Grenslaw remembered a boy who’d tried to play the role of bully in their second year of schooling after they’d been inducted into the [Officer Corp]. The boy had been high born, and well connected. Grenslaw had become a target of his wrath quite accidentally. The boy had made it a matter of pride to then destroy Grenslaw’s chances for promotion to the next year’s classes.

They’d never actually found the boy’s body. Grenslaw only knew he was dead because Ryschild had made a gift of the boy’s personal accounts to Grenslaw on the next New Year’s Eve. The accounts had been given as recompense for the damage the boy had done, and as they were only unlocked because the life seal on them had lifted, Grenslaw had all the proof there would ever be as to his fate.

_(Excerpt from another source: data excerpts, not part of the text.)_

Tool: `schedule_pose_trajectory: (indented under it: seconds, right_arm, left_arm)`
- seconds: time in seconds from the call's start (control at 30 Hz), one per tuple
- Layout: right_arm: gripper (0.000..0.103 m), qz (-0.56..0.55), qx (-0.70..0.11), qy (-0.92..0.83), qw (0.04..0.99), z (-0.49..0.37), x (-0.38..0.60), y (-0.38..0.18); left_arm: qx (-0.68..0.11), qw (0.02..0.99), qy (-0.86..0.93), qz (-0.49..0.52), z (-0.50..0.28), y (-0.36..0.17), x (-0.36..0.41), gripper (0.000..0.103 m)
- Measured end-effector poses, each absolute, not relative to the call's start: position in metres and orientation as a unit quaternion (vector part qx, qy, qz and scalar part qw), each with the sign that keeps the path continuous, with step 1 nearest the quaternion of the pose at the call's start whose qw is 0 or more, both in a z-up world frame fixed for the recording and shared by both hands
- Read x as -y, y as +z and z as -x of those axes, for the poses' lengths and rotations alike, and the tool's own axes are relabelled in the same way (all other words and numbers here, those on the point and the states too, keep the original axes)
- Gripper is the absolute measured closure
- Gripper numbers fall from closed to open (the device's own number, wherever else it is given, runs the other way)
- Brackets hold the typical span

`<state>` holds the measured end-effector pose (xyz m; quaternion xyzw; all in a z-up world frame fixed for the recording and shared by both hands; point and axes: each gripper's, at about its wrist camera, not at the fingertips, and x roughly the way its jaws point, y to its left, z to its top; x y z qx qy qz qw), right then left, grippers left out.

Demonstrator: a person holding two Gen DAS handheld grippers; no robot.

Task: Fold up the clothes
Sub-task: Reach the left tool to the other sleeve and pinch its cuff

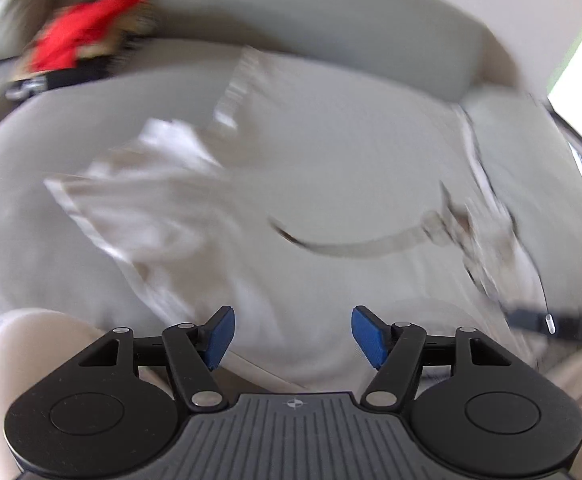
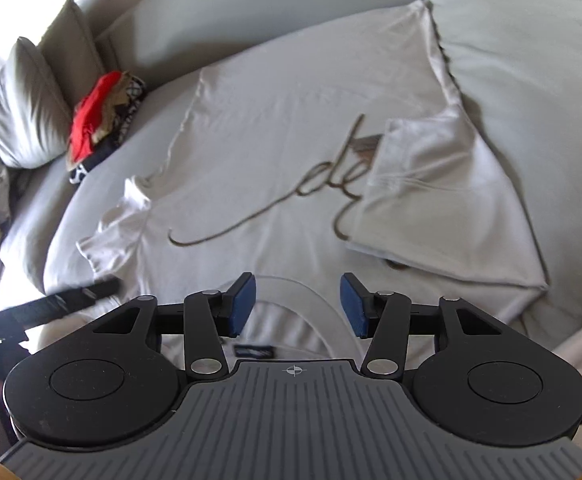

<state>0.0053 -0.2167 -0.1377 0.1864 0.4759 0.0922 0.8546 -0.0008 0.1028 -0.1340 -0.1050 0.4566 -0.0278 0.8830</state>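
A white T-shirt [image 2: 291, 120] with a brown script print lies spread on a grey sofa seat [image 2: 531, 80]. Its right side and sleeve are folded over onto the chest [image 2: 443, 200]; the left sleeve [image 2: 119, 224] lies out flat. The collar [image 2: 307, 304] is nearest me. My right gripper [image 2: 298, 304] is open and empty just above the collar. My left gripper [image 1: 293, 336] is open and empty above the shirt's near edge [image 1: 291, 240]; this view is blurred. The left gripper's finger also shows in the right wrist view [image 2: 71, 300] at the left.
A pile of clothes with a red garment on top [image 2: 95, 116] sits at the back left of the seat, also in the left wrist view [image 1: 79, 36]. A grey cushion [image 2: 23, 112] leans beside it. The backrest [image 2: 251, 12] runs behind the shirt.
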Motion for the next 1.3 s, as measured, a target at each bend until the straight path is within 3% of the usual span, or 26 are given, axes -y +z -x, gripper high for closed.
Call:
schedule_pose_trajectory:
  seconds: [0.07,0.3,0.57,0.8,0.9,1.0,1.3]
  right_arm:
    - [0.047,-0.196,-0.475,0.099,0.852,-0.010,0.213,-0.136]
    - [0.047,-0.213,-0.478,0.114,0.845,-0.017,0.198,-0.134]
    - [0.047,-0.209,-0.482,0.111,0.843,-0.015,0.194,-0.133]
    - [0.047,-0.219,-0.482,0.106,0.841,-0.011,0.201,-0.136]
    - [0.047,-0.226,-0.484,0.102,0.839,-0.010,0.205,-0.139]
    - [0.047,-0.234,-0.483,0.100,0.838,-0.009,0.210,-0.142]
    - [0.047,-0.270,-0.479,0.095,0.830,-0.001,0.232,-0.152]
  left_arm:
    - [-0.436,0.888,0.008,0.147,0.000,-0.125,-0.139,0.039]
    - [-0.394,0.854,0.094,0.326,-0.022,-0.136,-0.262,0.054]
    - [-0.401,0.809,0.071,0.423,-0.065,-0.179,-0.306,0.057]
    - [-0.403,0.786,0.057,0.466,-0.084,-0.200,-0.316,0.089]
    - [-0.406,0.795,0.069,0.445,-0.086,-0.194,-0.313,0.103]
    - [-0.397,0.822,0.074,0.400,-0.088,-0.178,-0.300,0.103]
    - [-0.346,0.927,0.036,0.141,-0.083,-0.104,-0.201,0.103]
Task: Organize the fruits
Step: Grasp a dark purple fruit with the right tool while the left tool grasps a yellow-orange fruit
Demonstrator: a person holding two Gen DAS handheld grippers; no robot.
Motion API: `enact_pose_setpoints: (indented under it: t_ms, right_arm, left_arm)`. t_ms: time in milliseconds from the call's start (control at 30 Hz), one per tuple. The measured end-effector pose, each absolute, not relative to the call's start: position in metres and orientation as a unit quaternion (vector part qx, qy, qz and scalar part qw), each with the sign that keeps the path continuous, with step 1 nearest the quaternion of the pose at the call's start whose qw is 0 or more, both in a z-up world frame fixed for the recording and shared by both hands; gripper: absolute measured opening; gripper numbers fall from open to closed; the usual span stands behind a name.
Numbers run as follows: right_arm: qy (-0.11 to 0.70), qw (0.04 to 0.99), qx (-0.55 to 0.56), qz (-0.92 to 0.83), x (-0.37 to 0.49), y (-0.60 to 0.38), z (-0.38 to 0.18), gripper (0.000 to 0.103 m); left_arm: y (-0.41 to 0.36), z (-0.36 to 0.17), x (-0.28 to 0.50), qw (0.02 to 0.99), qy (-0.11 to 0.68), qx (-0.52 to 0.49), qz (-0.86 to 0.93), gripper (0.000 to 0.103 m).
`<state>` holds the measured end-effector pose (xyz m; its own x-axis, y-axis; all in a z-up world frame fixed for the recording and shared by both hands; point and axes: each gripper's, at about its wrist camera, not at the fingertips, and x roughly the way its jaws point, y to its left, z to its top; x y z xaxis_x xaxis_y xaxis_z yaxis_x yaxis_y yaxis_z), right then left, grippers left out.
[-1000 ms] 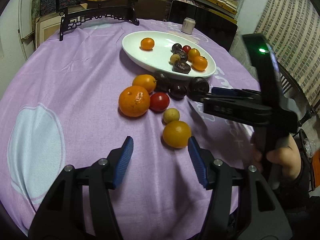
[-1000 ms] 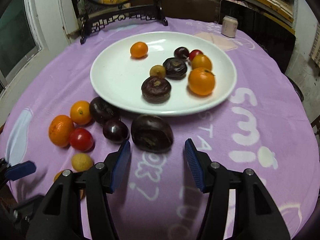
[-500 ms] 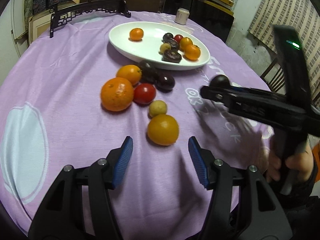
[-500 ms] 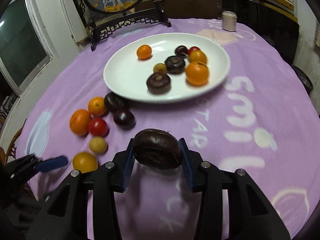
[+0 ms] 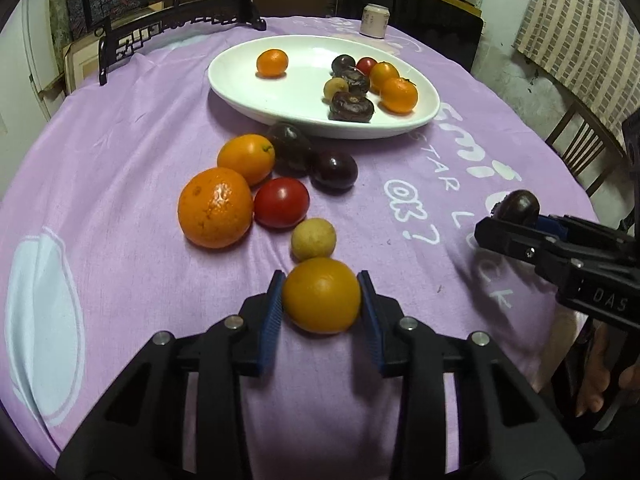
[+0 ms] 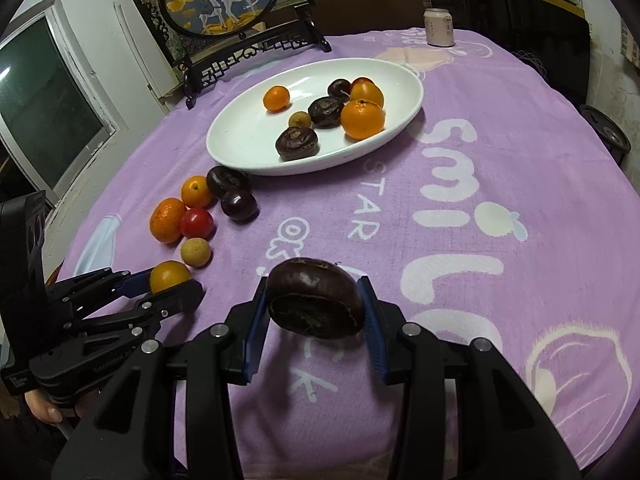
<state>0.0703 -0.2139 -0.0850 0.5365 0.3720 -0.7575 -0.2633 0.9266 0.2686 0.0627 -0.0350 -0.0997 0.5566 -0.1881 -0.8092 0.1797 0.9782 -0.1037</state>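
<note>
My left gripper (image 5: 322, 298) is shut on a yellow-orange fruit (image 5: 321, 295) that rests on the purple cloth. My right gripper (image 6: 314, 306) is shut on a dark brown fruit (image 6: 315, 303) and holds it above the cloth; it also shows in the left wrist view (image 5: 516, 206). A white oval plate (image 5: 280, 96) at the back holds several fruits. Loose on the cloth in front of it lie a big orange (image 5: 215, 207), a smaller orange (image 5: 246, 158), a red tomato (image 5: 281, 202), two dark fruits (image 5: 334, 170) and a small yellow fruit (image 5: 313, 238).
A drink can (image 6: 439, 27) stands at the far edge of the table. A framed round picture on a black stand (image 6: 224, 4) stands at the back left. A chair (image 5: 580, 148) is at the right of the table.
My left gripper moved forward and closed on the yellow-orange fruit. My right gripper picked the dark brown fruit off the cloth and lifted it back, away from the plate.
</note>
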Motion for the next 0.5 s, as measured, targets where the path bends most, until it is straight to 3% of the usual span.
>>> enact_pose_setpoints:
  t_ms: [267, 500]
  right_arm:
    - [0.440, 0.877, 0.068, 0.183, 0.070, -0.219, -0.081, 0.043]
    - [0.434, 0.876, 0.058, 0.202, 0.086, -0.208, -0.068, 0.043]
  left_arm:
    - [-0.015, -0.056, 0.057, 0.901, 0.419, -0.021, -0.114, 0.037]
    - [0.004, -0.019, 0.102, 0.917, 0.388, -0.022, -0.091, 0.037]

“This is disturbing,” Azma said, looking up from her station with undisguised concern on her face.

“New values from the [Formless Hunger]?” Ryschild asked.

“Much worse,” Azma said. “Our work is being praised.”

“By who?” Grenslaw asked. She could have asked how receiving praise could be a bad thing but Azma didn’t like answering obvious questions. She wanted her people to have their brains as engaged as hers was.

“It’s unattributed,” Azma said, her eyes narrowing into a hard cast.

“Meant to appear as a leak?” Ryschild asked.

“But not from within our ranks?” Grenslaw added, piecing together the problem as rapidly as Ryschild was.

“It’s meant to look like a leak from the oversight committee,” Azma said. “Or rather the sort of leak one might fake as being from the oversight committee if one was looking to call for extra funding for a project. It seems we have made unexpected and exceptional progress on the transdimensional entity and are to receive a commendation for the work we’ve done.”

“That is a very indirect play,” Ryschild said.

“Yes. Indirect but with many troublesome tendrils,” Azma said. “If we ask for additional funding now to exploit the [Formless Hunger], this leak becomes a time bomb waiting to be revealed as fake, especially if our efforts ultimately prove fruitless. If we argue against the leak, the oversight committee will leap to the assumption that we are either trying to drive up interest by calling attention to it, or that we have outside funding and have contracted away the rewards of this operation which weren’t explicitly called out in the original contract.”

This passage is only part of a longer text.